– Ты… Нет! Как ты можешь так говорить?!
– Да ладно, я же вижу.
Она села на кровати и стала одеваться.
– Не надо, прошу тебя, не одевайся.
Егор сгорал от стыда, но ему так хотелось обнять ее, погладить, посмотреть еще на нее обнаженную, такую фантастически прекрасную, похожую на нежного ангела.
– Не трогай меня! – Нина мотала головой и дергала плечами, уворачиваясь от его рук. – Я пошла. Помоги мне спуститься.
В ее глазах стояли слезы.
– Нина, ты что? Я не хотел тебя обидеть, прости.
Он был в полном отчаянии, не знал, что сделать, как ее остановить.
– Отстань! Боже мой, надо же быть такой дурой!
На прощальный костер Егор пришел с Юркой и Антоном. Из изолятора его отпустили только после обеда, и он помчался, чтобы успеть постирать и отгладить рубашку и вообще привести себя в порядок.
Весь лагерь уже был на берегу. Огромный конус будущего костра сложили прямо на пляже – толстые ветки, выброшенные волнами, собирали по всему побережью. Солнце недавно зашло, и крупная галька пляжа казалась особенно светлой на фоне синевато-сизых тонов неба и моря. Вожатые рассадили своих подопечных и пытались организовать пение единой общей песни, но каждый отряд непослушно запевал свою, и вместе все сливалось в вялую какофонию.
Ребята первого отряда группкой расположились поодаль. Нина сидела рядом с Сашкой.
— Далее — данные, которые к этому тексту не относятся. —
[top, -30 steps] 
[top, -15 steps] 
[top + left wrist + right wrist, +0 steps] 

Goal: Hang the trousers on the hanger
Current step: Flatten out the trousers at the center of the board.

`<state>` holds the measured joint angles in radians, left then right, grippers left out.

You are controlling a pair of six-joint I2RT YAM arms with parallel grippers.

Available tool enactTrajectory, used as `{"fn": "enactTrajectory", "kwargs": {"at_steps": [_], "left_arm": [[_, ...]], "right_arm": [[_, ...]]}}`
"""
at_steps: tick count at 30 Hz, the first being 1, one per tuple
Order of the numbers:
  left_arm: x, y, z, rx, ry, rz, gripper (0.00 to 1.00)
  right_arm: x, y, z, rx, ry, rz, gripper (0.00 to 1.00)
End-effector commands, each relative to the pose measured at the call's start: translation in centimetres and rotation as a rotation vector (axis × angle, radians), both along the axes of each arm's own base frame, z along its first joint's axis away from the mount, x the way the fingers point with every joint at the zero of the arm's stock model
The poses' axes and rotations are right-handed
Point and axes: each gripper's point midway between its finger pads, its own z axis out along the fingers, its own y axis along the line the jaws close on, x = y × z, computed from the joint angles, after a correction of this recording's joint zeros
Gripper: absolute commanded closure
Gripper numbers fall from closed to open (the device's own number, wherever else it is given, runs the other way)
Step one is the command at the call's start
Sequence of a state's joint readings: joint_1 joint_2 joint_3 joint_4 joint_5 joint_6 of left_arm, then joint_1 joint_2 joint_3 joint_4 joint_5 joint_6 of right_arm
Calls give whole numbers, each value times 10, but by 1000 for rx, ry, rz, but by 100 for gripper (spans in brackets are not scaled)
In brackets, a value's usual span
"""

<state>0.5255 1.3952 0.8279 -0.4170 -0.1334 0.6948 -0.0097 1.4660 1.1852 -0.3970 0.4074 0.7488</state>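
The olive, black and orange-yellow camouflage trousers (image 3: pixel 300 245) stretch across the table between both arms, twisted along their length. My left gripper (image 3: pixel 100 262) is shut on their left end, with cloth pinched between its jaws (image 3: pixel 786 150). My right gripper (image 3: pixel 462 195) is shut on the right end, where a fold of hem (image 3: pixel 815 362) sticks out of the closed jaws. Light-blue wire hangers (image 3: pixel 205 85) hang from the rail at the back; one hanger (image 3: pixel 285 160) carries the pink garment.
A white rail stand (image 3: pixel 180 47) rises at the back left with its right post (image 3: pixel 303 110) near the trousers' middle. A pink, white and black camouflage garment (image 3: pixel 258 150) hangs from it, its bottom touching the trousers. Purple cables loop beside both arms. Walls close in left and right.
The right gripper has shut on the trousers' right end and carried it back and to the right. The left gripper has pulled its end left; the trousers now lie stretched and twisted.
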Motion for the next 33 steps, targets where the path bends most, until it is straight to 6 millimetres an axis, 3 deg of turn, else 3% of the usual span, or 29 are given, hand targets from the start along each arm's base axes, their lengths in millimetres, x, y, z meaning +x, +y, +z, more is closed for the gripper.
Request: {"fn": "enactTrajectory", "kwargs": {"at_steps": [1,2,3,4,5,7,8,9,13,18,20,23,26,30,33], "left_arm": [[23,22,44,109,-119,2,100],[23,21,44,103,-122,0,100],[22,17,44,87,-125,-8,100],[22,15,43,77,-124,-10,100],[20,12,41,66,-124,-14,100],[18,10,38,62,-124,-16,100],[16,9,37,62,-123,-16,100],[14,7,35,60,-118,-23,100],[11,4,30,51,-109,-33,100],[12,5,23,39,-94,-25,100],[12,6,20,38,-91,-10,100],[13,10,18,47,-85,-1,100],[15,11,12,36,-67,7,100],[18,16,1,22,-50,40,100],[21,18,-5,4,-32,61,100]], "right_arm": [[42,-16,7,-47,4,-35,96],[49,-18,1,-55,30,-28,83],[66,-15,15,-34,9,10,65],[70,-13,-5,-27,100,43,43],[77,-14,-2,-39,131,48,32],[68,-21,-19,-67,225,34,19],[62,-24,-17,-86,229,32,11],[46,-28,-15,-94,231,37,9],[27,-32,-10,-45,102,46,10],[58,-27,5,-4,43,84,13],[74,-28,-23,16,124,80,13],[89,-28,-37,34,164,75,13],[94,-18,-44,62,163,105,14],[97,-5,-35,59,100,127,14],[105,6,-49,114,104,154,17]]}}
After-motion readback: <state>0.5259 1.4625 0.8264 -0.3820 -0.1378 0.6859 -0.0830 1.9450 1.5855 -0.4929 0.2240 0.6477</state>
Егора, заметившего это еще издали, кольнула ревность: неужели у нее что-то может быть с этим троглодитом? Подходя, он увидел, как Сашка попытался обнять ее, но она сбросила его руку и сказала ему что-то со строгим видом. У Егора отлегло от сердца. Все в порядке. Она умница. Как он мог такое подумать?
Нина вела себя как обычно. Смеялась шуткам ребят и ничем, ни одним взглядом не выделяла Егора из общей компании. Он смотрел на нее и не понимал: как ей это удается? Ведь не приснилось же ему все? Он сопоставлял ее ту – обнаженную, близкую, плачущую. И эту – отчужденную, неприступную, веселую. И у него голова шла кругом.
Лишь потом один только раз она бросила на него особенный взгляд.
Юрка рассказал шуточный диалог:
– «Девушка, можно вас на минуточку?» – «А успеете за минуточку?» – «Да долго ли умеючи?» – «Да умеючи-то – долго!» – «Да я уж как-нибудь!» – «Да на как-нибудь и муж есть!»
Нина рассмеялась, запрокинув голову, а потом сказала:
– Да, уж умеючи-то – долго!
Вот тут она и взглянула на Егора – искоса, мельком, в профиль. Это было всего одно мгновение. Но оно рельефно и четко, во всех красках впечаталось в память мальчишки: как раз в тот момент огромный конус дров, облитый бензином, подожгли, и Егор, заворожено смотревший на Нину, увидел, как взметнувшийся к небу в вечерней синеве оранжевый язык пламени ярко отразился в ее глазах и зубах.
После лагеря он написал ей еще несколько писем, наполненных романтическими признаниями. Она пару раз ответила. А потом пришло ее последнее письмо. В нем она писала, что встретила человека, который ей очень дорог, и не видит смысла продолжать переписку.
«Кстати, не вздумай искать меня. Не надо лишних проблем. Тем более мы переезжаем, и по этому адресу меня больше не будет. Прощай».
На следующий день на перемене в школе к нему подошла директорская дочка:
– Что такой потухший? С Нинкой расстался?
– С чего ты взяла?
– Она мне сама написала. Да не переживай ты. Они, городские, все такие испорченные. Нинка в лагере с первого дня с Сашкой по кустам бегала! И потом, после лагеря, они еще встречались.
– А ты откуда знаешь?
– Ой, да об этом все девчонки знали! А потом она мне сама все написала! Хочешь, принесу тебе ее письма? Только чур меня не выдавать! Даешь честное слово?